Your answer should be one number: how many lines below hold the word "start".

# DATA FOR THE TASK
|---|

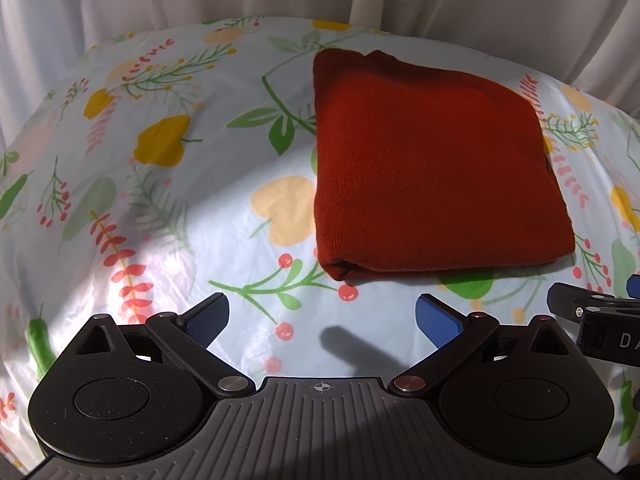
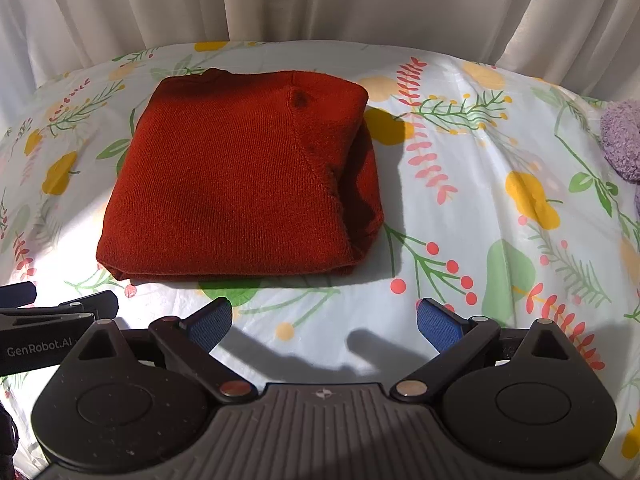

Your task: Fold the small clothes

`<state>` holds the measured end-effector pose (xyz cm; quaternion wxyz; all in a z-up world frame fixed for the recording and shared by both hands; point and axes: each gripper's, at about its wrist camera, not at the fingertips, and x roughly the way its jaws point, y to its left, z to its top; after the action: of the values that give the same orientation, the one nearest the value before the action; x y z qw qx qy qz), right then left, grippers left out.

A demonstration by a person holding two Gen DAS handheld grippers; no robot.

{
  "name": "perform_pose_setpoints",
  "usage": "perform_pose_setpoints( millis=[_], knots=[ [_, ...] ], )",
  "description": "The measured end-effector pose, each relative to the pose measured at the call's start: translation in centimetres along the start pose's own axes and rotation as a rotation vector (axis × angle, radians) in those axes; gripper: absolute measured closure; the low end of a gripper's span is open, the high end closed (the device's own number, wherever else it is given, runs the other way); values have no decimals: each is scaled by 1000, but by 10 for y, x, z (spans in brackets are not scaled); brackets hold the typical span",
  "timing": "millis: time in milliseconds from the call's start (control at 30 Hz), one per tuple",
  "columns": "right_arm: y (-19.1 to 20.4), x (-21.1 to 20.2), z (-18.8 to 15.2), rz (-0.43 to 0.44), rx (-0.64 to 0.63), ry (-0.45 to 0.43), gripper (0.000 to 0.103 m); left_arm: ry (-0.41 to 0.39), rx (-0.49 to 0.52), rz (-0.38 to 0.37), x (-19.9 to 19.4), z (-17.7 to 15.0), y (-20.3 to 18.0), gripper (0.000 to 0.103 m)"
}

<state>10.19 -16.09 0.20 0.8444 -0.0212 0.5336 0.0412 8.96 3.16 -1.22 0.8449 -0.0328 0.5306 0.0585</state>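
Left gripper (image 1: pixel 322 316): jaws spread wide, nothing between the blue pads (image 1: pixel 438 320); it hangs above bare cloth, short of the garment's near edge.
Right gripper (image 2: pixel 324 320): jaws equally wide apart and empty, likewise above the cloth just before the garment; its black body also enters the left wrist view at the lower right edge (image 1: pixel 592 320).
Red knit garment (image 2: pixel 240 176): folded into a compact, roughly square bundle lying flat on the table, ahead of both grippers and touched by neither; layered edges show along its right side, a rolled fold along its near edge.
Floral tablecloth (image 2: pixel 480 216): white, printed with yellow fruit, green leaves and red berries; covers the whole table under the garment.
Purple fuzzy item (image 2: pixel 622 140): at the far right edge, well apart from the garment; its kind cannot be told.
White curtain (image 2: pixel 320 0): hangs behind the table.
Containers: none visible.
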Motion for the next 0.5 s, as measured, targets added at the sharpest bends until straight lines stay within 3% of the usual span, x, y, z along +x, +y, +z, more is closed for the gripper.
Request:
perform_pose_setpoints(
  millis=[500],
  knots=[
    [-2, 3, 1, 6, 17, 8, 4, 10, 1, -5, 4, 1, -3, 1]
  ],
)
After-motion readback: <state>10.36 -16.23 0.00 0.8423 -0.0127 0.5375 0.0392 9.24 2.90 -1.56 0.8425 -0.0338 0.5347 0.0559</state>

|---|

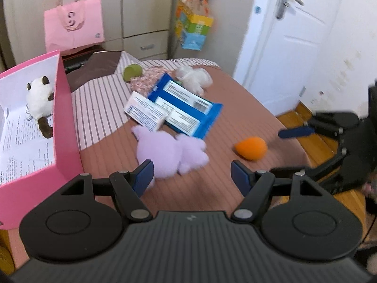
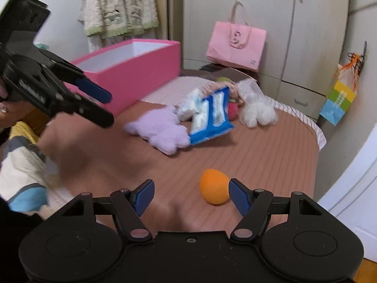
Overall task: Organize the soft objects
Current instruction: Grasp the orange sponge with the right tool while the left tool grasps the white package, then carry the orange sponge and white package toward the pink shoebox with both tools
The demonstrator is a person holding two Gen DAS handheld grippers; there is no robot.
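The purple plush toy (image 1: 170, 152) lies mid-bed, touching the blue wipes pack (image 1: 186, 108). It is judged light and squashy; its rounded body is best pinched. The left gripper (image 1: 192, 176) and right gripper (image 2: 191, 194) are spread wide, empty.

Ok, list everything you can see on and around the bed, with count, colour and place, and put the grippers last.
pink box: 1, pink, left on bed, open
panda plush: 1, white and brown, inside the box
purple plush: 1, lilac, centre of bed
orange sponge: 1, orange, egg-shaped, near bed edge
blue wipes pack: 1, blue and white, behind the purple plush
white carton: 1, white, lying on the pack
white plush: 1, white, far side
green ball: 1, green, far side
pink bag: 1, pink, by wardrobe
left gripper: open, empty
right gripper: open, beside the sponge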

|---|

# ANSWER TO THIS TASK
2